Kepentingan nasional dalam menjaga prinsip berbangsa dan bernegara sebagaimana pembukaan UUD 1945 ialah perkara yang tidak bisa ditawar-tawar lagi. Tujuan negara Indonesia dalam Pembukaan UUD 1945 aliena empat berisikan tujuan nasional dan tujuan internasional. Tujuan nasional, yakni melindungi segenap bangsa Indonesia dan tumpah darah Indonesia, memajukan kesejahteraan umum, serta mencerdaskan kehidupan bangsa. Kedua, tujuan internasional, yakni ikut melaksanakan ketertiban dunia berdasarkan kemerdekaan, perdamaian abadi, dan keadilan sosial. Kedua tujuan negara itu bermuara pada cita-cita bangsa Indonesia, yakni negara Indonesia yang berdaulat, yang merdeka, bersatu, berdaulat, adil, dan makmur.

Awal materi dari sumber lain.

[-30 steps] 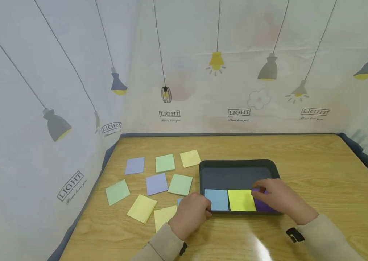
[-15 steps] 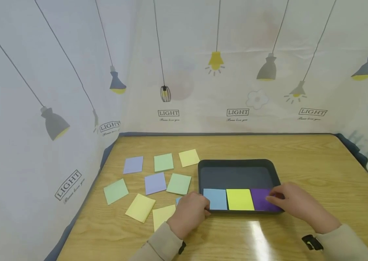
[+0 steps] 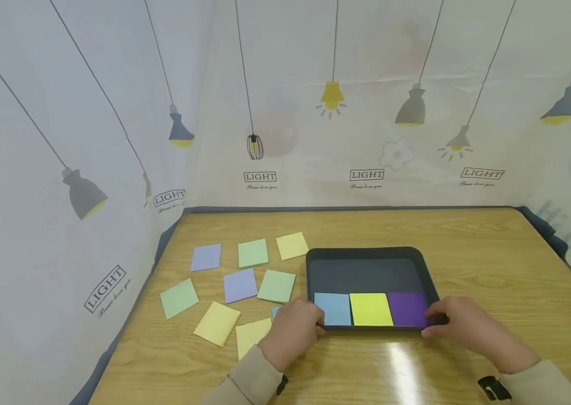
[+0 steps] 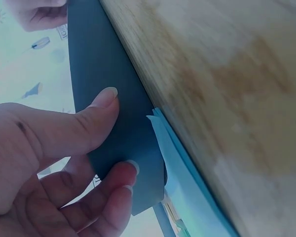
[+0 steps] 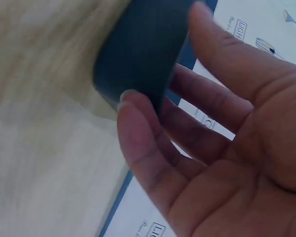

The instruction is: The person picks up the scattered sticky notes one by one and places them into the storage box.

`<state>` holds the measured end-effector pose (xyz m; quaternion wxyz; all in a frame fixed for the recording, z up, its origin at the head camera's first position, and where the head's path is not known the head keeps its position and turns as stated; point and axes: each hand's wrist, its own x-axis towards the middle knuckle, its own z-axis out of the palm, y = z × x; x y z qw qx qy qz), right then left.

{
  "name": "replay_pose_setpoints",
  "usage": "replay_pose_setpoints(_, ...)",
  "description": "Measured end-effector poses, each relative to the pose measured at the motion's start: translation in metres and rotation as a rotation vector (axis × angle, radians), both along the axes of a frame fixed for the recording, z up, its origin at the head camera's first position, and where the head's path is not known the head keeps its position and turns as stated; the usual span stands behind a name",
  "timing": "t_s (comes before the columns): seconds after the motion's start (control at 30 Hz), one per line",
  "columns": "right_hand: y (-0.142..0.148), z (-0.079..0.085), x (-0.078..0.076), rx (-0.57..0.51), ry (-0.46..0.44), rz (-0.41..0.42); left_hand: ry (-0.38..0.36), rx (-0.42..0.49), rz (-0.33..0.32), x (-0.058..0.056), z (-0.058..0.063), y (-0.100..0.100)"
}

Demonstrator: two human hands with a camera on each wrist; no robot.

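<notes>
The dark tray (image 3: 366,274) lies on the table (image 3: 513,264) between our hands, its near wall running from one to the other. Our left hand (image 3: 295,326) pinches the corner on its side, thumb against the outside of the wall and fingers bent round the edge. Our right hand (image 3: 472,327) pinches the opposite near corner; its wrist view is too blurred to tell how firmly.

Inside, a blue pad (image 3: 333,309) sits just right of the left hand, a bright yellow pad (image 3: 371,309) midway between the hands, and a purple pad (image 3: 407,309) just left of the right fingertips. They make one even row along the near wall.

To steady the tray well, we judge that both hands want equal, light pressure at one height, with the right fingertips clear of the purple pad's edge. A tilt or jerk could slide the row.

The tighter side is the left. A half-hidden blue pad (image 3: 276,311) lies close by the left fingers, a pale yellow pad (image 3: 251,336) beside the left wrist, and a light green pad (image 3: 277,286) just beyond that hand. Right of the right hand, bare wood runs to the printed sheet (image 3: 305,169), so we have more room that way.
</notes>
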<state>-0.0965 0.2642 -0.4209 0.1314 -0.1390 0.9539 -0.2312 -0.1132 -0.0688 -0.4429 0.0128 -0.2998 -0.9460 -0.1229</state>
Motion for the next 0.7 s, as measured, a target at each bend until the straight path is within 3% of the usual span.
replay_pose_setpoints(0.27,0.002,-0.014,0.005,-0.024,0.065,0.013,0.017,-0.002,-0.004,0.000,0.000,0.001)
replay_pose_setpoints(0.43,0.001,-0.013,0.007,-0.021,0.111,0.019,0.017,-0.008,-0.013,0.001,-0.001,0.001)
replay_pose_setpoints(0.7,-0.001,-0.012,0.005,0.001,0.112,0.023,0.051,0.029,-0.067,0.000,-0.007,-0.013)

Indonesia ialah negeri yang beragam, baik etnik, agama, bahasa, budaya, dan adat istiadat. Karenanya dengan keragaman itu, segenap anak bangsa wajib merawat pilar-pilar kebangsaan, yakni Pancasila, UUD 1945, Bhinneka Tunggal Ika, dan Negara Kesatuan Republik Indonesia. Pilar-pilar kebangsaan itulah yang menjaga Indonesia dari segala rongrongan dari masa ke masa. Dunia mengakui kehebatan Pancasila sebagai common platform atau meminjam istilah cendekiawan muslim (alm) Nurcholish Madjid kalimatun sawa (titik temu perbedaan pandangan). Tanpa dasar negara yang mengayomi seluruh perbedaan, Indonesia bakal terpecah belah berkeping-keping.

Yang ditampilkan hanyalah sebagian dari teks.